- _HOW TO COMPLETE THIS TASK_
In the material below, which lines hold the word "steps"? Pick each one out.

- _MATERIAL PROVIDED_
=====

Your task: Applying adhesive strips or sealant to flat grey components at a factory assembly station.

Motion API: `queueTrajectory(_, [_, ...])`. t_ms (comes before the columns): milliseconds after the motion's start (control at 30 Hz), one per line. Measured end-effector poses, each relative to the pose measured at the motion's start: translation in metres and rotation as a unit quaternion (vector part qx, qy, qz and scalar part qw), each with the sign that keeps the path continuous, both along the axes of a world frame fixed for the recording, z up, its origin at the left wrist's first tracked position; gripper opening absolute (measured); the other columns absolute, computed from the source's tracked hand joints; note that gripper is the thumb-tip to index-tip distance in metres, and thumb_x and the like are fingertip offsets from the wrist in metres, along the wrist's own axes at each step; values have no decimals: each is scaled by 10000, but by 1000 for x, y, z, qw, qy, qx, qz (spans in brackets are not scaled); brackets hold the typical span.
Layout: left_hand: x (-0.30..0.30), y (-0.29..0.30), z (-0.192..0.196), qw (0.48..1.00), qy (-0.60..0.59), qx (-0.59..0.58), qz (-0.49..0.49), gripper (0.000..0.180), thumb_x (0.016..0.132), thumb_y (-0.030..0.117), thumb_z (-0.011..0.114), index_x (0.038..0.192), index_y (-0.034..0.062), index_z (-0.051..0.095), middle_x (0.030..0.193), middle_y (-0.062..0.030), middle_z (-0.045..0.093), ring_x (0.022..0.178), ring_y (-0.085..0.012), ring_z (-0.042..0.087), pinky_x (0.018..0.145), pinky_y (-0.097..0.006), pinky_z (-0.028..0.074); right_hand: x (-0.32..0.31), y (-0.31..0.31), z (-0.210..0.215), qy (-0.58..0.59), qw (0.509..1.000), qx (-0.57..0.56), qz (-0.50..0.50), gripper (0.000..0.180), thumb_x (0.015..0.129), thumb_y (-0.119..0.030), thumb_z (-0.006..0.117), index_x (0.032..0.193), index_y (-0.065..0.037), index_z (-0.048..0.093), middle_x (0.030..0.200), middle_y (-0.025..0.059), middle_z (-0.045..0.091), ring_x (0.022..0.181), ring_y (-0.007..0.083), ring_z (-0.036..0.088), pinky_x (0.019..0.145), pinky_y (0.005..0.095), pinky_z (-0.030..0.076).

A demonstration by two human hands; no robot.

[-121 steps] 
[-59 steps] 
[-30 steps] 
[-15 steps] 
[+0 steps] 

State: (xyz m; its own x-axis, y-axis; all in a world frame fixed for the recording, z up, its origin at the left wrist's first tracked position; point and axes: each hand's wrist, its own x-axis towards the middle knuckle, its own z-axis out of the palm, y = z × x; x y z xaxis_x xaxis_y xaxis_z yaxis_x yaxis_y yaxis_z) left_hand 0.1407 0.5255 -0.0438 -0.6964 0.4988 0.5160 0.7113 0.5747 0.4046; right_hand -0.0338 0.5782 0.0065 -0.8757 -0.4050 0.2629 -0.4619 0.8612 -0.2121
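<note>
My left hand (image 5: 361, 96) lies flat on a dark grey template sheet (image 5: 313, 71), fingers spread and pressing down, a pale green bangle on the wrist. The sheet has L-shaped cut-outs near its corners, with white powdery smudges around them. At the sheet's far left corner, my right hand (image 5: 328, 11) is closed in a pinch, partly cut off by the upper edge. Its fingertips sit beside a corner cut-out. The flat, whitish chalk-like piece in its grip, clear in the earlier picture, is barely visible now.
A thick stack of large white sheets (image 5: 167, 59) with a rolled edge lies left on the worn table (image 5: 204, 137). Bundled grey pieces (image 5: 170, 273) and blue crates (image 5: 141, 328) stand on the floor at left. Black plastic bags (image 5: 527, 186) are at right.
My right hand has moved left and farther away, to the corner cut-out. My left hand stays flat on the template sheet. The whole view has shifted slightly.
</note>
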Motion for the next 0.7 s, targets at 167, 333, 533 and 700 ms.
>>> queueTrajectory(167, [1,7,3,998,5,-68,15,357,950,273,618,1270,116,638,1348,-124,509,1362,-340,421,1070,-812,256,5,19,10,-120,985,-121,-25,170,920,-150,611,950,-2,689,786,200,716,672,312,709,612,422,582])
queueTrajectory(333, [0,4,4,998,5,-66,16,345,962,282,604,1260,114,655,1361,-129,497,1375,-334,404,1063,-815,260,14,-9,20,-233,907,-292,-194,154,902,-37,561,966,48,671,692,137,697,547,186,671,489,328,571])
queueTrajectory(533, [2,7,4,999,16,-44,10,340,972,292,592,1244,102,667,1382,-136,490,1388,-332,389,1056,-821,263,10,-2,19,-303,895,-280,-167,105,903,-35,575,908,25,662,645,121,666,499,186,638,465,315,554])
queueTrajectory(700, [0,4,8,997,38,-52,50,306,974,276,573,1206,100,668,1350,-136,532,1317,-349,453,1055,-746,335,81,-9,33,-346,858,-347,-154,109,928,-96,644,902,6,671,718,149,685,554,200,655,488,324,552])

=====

- _ANSWER AREA_
[-121 steps] 
[-59 steps] 
[-30 steps] 
[-15 steps] 
[+0 steps] 

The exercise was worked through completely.